# So you think you're good a duck identification huh?....



## GeauxLSU (Dec 18, 2005)

I gotta' tell you, I LOVE having a beaver pond for a backyard.  I had a surprise visitor this morning.  We have pretty much year round resident Canadas, Mallards and Wood ducks.  But on rare occasion, with passing fronts we get some new ducks.  The only other species I've ever seen besides the 3 listed have been, Blue Wing Teal (two separate years, Buffles (once), Hooded Merganser (last year) and about 3 years ago a Mandarin (VERY cool).  
Well this is what I had this morning.  I'll post a much better pic after a few guesses.  
Anybody see anything unusual ?....


----------



## BOWHUNTER! (Dec 18, 2005)

Is that a woody on the left?


----------



## Nicodemus (Dec 18, 2005)

Looks like a beaver in the upper left corner pushin` a cut limb.


----------



## Hunt'nDawg (Dec 18, 2005)

Phil - 
  It is on the end of the log but I can't tell what it is exactly.  Is it a hen Gadwall?


----------



## GeauxLSU (Dec 18, 2005)

Yes that's a woody (but not what I'm after) and no that's not a beaver, though they are in there along with a family of otters.  It's a duck that I guess is not supposed to be in this flyway (at least according to Ducks Unlimited's description of it).  OK, to make it a 'little' easier, it's the duck in the center with his tail feathers pointed at you.


----------



## GeauxLSU (Dec 18, 2005)

Hunt'nDawg said:
			
		

> Phil -
> It is on the end of the log but I can't tell what it is exactly.  Is it a hen Gadwall?
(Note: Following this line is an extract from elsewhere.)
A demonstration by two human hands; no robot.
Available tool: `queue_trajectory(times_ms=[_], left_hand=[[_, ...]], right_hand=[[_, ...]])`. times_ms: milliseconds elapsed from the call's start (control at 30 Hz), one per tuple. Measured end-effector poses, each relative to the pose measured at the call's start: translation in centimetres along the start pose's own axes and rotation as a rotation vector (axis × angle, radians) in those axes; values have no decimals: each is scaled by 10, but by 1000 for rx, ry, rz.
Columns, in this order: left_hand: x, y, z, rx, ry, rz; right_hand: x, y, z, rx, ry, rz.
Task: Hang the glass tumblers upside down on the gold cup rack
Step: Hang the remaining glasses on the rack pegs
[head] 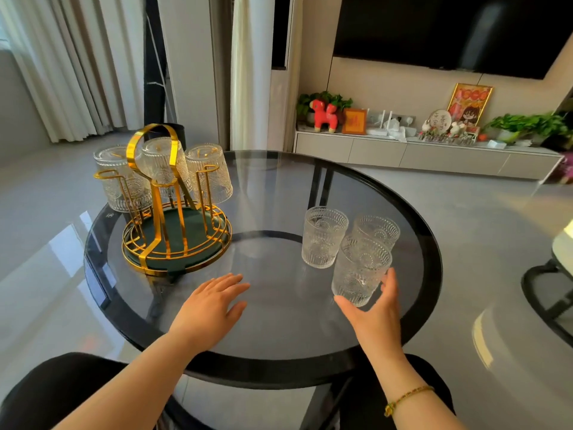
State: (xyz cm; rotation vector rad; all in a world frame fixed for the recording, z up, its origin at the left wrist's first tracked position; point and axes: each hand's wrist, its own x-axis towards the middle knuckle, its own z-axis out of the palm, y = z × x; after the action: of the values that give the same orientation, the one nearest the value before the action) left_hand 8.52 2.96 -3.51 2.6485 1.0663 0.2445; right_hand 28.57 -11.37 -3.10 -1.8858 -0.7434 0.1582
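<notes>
Gold cup rack (173, 218) stands far left on the round glass table (273, 330); three tumblers hang inverted on it. Three more stand upright at right. Right hand (376, 308) cups the nearest tumbler (359, 271), fingers spread around its base. Left hand (210, 305) lies flat and empty, fingers extended, near the rack.

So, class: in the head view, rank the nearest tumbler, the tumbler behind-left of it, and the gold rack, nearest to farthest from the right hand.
1. Nearest tumbler, at the right hand.
2. Behind-left tumbler, table centre-right.
3. Gold rack, far left.
</notes>
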Motion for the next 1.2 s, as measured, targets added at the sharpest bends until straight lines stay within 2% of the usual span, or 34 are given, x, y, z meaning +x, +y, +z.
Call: queue_trajectory(times_ms=[133,300,467,533,667,800,933,1033,1200], left_hand=[[0,1,0,-10,0,-16],[0,3,0,-28,11,-30],[-5,2,-3,-85,52,-40],[-12,0,-7,-179,138,-57],[-25,-13,-29,-310,451,-87],[-27,-29,-73,-413,737,-116],[-17,-40,-118,-422,938,-131],[5,-50,-143,-420,936,-214],[39,-60,-161,-438,751,-306]], right_hand=[[9,-1,5,-70,-9,49],[14,-3,9,-170,73,91],[11,0,4,-27,36,143],[8,3,0,30,13,137],[4,-3,-11,105,-79,106],[7,-30,-24,119,-217,-24],[14,-64,-26,89,-329,-96],[23,-80,-18,81,-414,-110],[34,-102,0,67,-460,-142]])
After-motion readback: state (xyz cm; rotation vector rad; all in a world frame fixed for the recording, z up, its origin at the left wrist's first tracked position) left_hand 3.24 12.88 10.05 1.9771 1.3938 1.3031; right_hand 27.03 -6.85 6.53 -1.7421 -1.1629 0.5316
That might be his hen, it was hard to tell.  Not a Gadwall drake though that I'm talking about....


----------



## Hunt'nDawg (Dec 18, 2005)

Ring-neck or Redhead, but I don't think so.


----------



## GeauxLSU (Dec 18, 2005)

Hunt'nDawg said:
			
		

> Ring-neck or Redhead, but I don't think so.


Nnnnnnope.  
Unfortunately I think the only other pictures I have are dead giveaways....


----------



## Hunt'nDawg (Dec 18, 2005)

I give up.


----------



## Hunt'nDawg (Dec 18, 2005)

canvasback


----------



## GeauxLSU (Dec 18, 2005)

Hunt'nDawg said:
			
		

> canvasback


Nnnnnnnope.... last 'clue' before a giveaway pic.


----------



## GeauxLSU (Dec 18, 2005)

By the way, I realize the pics aren't great so y'all get a break for that and I 'may' have posted the wrong pair before, I deleted it.


----------



## Hunt'nDawg (Dec 18, 2005)

I will just have to wait for the answer


----------



## GeauxLSU (Dec 18, 2005)

OK, one belly pic and then I'll post a good pic.


----------



## Hunt'nDawg (Dec 18, 2005)

shovler??


----------



## GeauxLSU (Dec 18, 2005)

*Persistence!*



			
				Hunt'nDawg said:
			
		

> shovler??


  
Northern Shoveler indeed!


----------



## Hunt'nDawg (Dec 18, 2005)

wow, talk about being out of place.  Do you hunt your swamp?


----------



## GeauxLSU (Dec 18, 2005)

Hunt'nDawg said:
			
		

> wow, talk about being out of place.  Do you hunt your swamp?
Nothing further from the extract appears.